Эмилия медленно дочитала до конца, свернула письмо с невозмутимостью, удивившей ее тетку, и ответила ей сюрпризом на сюрприз:
– Риваденейра приедет в три часа на обед, – сказала она с улыбкой примерной девочки. Потом отыскала в своей комнате виолончель, о которой давно забыла, и, обняв ее, провела по струнам смычком, вырвав из нее красивый и мрачный звук. В нем она сжигала свою боль, поклявшись не превращать ее в слова.
Был конец октября, и Соль еще не вернулась из свадебного путешествия. Риваденейра встретил ее в Нью-Йорке, любезную, скучающую и очаровательную.
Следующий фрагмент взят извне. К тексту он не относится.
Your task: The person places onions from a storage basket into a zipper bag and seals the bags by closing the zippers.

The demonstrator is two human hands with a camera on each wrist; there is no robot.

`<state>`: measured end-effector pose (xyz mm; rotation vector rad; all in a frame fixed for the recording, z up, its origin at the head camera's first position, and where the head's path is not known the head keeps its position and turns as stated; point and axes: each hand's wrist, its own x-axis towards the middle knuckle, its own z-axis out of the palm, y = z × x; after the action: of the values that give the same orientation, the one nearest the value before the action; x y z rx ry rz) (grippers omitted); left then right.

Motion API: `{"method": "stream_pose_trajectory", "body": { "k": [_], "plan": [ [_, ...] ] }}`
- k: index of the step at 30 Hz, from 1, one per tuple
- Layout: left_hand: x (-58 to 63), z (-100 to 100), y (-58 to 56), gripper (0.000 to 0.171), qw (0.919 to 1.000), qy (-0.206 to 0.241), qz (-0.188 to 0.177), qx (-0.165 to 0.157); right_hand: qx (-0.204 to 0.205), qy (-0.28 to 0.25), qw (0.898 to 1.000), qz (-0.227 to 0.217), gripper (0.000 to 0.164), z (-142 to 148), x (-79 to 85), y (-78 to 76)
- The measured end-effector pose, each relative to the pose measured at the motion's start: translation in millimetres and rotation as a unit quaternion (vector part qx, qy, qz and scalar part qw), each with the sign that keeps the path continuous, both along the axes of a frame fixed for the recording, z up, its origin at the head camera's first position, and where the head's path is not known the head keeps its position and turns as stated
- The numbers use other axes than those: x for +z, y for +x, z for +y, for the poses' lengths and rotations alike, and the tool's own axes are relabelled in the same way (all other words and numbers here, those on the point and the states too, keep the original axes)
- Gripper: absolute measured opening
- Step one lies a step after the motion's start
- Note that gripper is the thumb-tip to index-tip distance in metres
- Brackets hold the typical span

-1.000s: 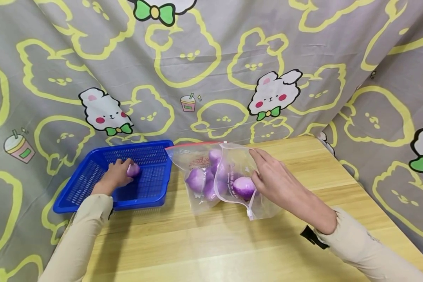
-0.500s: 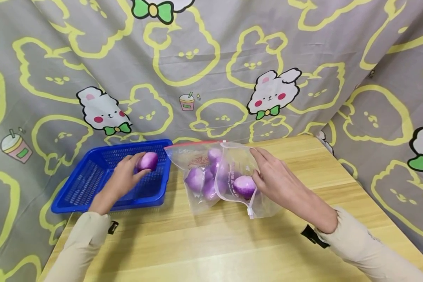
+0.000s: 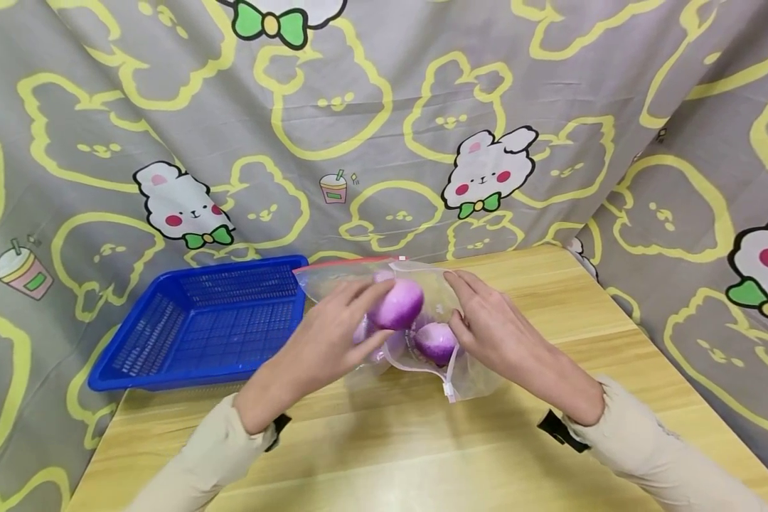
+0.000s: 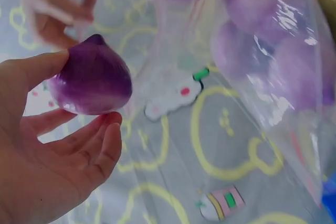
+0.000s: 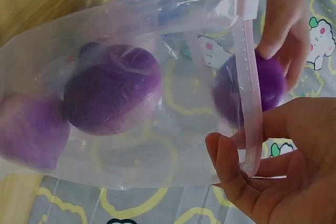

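My left hand (image 3: 323, 338) holds a purple onion (image 3: 400, 304) between thumb and fingers, at the mouth of a clear zip bag (image 3: 480, 380). In the left wrist view the held onion (image 4: 94, 80) has its pointed tip up. My right hand (image 3: 502, 327) pinches the edge of the bag's mouth, keeping it spread. Several onions are inside the bag, one of them (image 3: 435, 343) close to the opening. The right wrist view shows the pinched zip strip (image 5: 249, 87), with the held onion (image 5: 272, 80) beside it, partly seen through the plastic. My left hand covers part of the bag.
A blue plastic basket (image 3: 188, 375) with nothing in it stands on the left of the wooden table (image 3: 397, 462). Behind the table hangs a grey patterned curtain (image 3: 371, 92), which also runs along the right side. A white slider (image 3: 449, 391) sits on the bag's zip.
My left hand has lifted the onion out of the basket and carried it right to the bag's mouth. My right hand keeps its hold on the bag's edge.
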<state>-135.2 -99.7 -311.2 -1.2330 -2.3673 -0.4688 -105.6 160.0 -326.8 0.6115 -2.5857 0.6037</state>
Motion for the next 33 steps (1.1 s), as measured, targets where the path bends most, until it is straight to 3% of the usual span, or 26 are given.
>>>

Он не стал этого говорить, но именно при виде этой пары он, как олень, поспешил вернуться к непредсказуемой Милагрос Вейтиа. Он хотел состариться возле нее, о чем ей и сообщил по всей форме – с тостом и торжественной речью – после обеда.
– Риваденейра, дорогой, мне жаль огорчать тебя, но мы уже состарились, – ответила Милагрос.
Через неделю она переехала к нему, в огромный дом на проспекте Реформы, пахнущий старыми бумагами и одиноким мужчиной.
XV
Революция началась не двадцатого ноября в шесть часов, но все же началась. Стычки с полицией возникали всегда в разное время то тут, то там после событий, произошедших в Пуэбле утром восемнадцатого. В то утро правительство приказало обыскать дома некоторых антиперевыборщиков, которые находились под подозрением. Узнав об этом, Ахиллес, Максимо и Кармен Сердан, известные как самые радикально настроенные лидеры повстанцев Пуэблы, стали ждать прихода полиции, намереваясь поднять мятеж двумя днями раньше.